The ability to write what de Robertis describes in the opening as an “essay in letter form”—that gift of including personal details while also knowing there’s a bigger audience—is the thread that weaves Radical Hope together. These essays are personal. That’s the beauty of the epistolary form: The writers share their vulnerability because they trust the letters’ audience. These letter writers trust that we’ll find hope in their words.
This collection also invites you, dear reader, to participate in creating hope. In the section called “Branches,” you’re made conscious of your participation in this book. Cherríe Moraga, for example, addresses the book’s audience directly: “Dear ‘Radically Hopeful’ Artist.”
At this point I realized that, despite my cynicism, I’m still a radically hopeful person—it would make little sense otherwise to read these letters. So I went back to letters I’d already read, and I noted the intentional ambiguity with which some of the letters are addressed. Many of the letters invite participation. These writers have placed a hope in the readers that we will, in turn, take away some hope from the letters. It’s an engaging process that’s made whole when we, as readers, do find some hope.
And these letters invite us to find personal connections between ourselves and the strangers to whom these letters are addressed. In one letter, Elmaz Abinader, an author who founded Voices of Our Nations Arts Foundation, writes to a woman who stood in front of her in line at the grocery store. Abinader overheard pieces of this stranger’s conversation: torture, jail, Buenos Aires. Abinader imagines the woman survived torture under Argentina’s military dictatorship several decades ago. “You are ahead of me,” she writes, describing the stranger’s physical location in line. But the text also signals that this woman is a survivor of the kind of dictatorship and torture many fear will occur in the Trump administration. By having survived something like it, she’s ahead of that experience.

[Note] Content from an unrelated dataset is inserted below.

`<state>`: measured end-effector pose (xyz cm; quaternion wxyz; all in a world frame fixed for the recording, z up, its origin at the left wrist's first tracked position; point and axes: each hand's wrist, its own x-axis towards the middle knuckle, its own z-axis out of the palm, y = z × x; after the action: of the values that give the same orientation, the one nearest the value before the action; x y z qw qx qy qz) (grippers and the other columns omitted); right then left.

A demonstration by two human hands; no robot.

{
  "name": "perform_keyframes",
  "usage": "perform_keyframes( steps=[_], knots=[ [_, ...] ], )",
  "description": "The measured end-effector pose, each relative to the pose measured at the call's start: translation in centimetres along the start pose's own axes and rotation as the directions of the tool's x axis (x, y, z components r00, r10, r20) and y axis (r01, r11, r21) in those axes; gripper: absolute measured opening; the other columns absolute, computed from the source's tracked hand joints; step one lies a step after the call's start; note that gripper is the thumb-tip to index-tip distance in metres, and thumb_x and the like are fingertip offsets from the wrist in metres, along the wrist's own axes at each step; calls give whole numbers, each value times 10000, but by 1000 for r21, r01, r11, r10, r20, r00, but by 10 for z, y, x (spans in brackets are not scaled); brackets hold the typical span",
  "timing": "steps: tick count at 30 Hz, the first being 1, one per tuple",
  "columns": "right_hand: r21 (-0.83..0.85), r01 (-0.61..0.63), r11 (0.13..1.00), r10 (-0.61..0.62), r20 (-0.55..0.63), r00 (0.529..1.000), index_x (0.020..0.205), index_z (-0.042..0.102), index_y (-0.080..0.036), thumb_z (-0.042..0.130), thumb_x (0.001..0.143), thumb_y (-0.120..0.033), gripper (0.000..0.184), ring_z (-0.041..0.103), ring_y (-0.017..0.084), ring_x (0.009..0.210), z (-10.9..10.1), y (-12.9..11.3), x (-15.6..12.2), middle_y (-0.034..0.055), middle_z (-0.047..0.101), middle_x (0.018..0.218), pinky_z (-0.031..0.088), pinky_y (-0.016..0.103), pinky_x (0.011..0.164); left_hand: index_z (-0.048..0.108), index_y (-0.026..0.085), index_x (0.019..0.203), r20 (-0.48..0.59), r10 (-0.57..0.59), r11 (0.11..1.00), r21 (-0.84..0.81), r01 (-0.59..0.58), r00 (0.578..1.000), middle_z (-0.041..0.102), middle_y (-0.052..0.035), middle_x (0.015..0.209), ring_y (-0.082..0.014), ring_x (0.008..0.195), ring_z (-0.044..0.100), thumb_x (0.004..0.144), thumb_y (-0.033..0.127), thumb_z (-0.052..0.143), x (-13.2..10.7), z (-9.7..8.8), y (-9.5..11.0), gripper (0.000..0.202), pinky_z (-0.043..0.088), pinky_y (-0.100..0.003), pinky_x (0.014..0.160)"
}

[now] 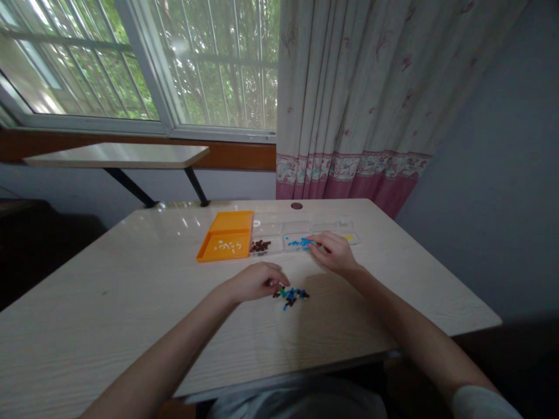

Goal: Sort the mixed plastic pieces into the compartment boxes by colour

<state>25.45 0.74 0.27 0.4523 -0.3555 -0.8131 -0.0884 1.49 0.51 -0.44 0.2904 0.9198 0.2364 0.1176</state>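
Small mixed pieces, blue, dark brown and green, lie in a loose pile (292,295) on the table. My left hand (261,280) rests at the pile's left edge with curled fingers, its fingertips at the pieces; what they hold, if anything, is too small to make out. Over the clear compartment of blue pieces (297,242) is my right hand (334,251), thumb and fingers drawn together in a pinch. Anything between those fingertips is too small to name. Brown pieces (261,247) fill part of the compartment to the left. Some yellow pieces (348,237) show beyond my right hand.
An orange open case (231,222) with whitish pieces (229,246) in it stands left of the clear compartments (296,227). A raised shelf (117,155) on dark legs is at the back left of the table (144,302). Curtain (353,105) and window are behind.
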Motion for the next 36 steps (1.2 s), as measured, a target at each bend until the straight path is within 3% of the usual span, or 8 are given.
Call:
perform_keyframes(
  steps=[9,17,21,23,29,36],
  knots=[
    [-15,-1,1000,1,-17,1000,890,639,-184,531,794,-250,159,549,96,602,-2,-2,1,33,650,748,429,214,590,644,152,857,-78,-43,999,26,45,996,632,-48,801,-111,681,540,755,136,471,1,5,-3,202,405,-185,634],
    [-117,-217,969,224,51,973,897,643,-183,488,819,-298,208,560,121,673,12,15,-4,36,618,759,426,223,636,654,133,817,-251,-114,993,-60,102,961,625,-52,735,-118,673,526,812,315,496,4,5,-6,241,391,-206,629],
    [-180,-261,948,283,107,953,1053,604,-203,489,820,-328,289,558,129,684,22,20,-6,37,622,790,418,227,630,667,134,823,-341,-175,983,-114,144,924,621,-50,713,-118,645,514,805,318,510,7,6,-5,242,380,-207,584],
    [-161,-250,955,273,140,952,1054,604,-210,495,815,-322,286,549,123,667,26,14,-7,31,622,777,410,220,619,669,133,817,-399,-204,977,-139,160,894,616,-51,713,-118,641,510,802,322,514,8,7,-4,245,379,-210,578],
    [19,-215,977,201,274,941,811,665,-197,549,763,-261,141,502,89,582,35,-20,-9,5,599,672,382,194,588,667,143,777,-565,-226,972,-179,150,793,618,-45,715,-121,640,522,772,320,555,12,10,-3,210,397,-216,580],
    [113,-241,964,202,278,939,773,659,-181,564,748,-276,137,473,89,557,38,-30,-12,3,567,618,374,199,573,664,155,764,-591,-155,986,-139,90,791,618,-41,714,-119,653,535,785,288,552,12,13,-3,175,409,-212,586]
  ],
)
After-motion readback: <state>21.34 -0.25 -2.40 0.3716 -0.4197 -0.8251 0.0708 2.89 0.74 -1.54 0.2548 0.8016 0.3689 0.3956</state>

There’s something devastating about Abinader’s letter in Radical Hope. The stranger in line isn’t the only woman she addresses. Defying time and space, Abinader writes to her grandmother who escaped Lebanon more than 100 years ago. She writes to countless women she’s encountered who’ve survived searches, checkpoints, and despots. She writes to so many women that it creates a shared sense of familiarity among all women who’ve experienced injustice.
“Many of us have not learned how to lose something,” Abinader writes. These women in line know about profound loss. And how to survive it.
Last, these letters address the future. In the section called “Seeds,” writers try to envision a hopeful future despite the political and social turmoil of the present. It’s here that you’ll read Meredith Russo’s letter to her child. “I am not ashamed to admit I am more afraid than ever,” the transgender novelist writes.
Russo’s honesty—that she’s worked to make a better world than the one she grew up with, but that her “hope was misplaced”—is as candid as it is compassionate. You may find tears in your eyes, and you may have to clear your throat as you’ve learned to do so many times under the Trump administration.
What makes the letters in Radical Hope powerful is the way they’re rooted in reality. The writers don’t turn from this moment, but instead accept it and its infinite challenges, just as they understand the past and its persistent legacies. The words here are often written to people we’ll never meet but whose obstacles we already share. There’s hope in imagining we’ll see a different day, together.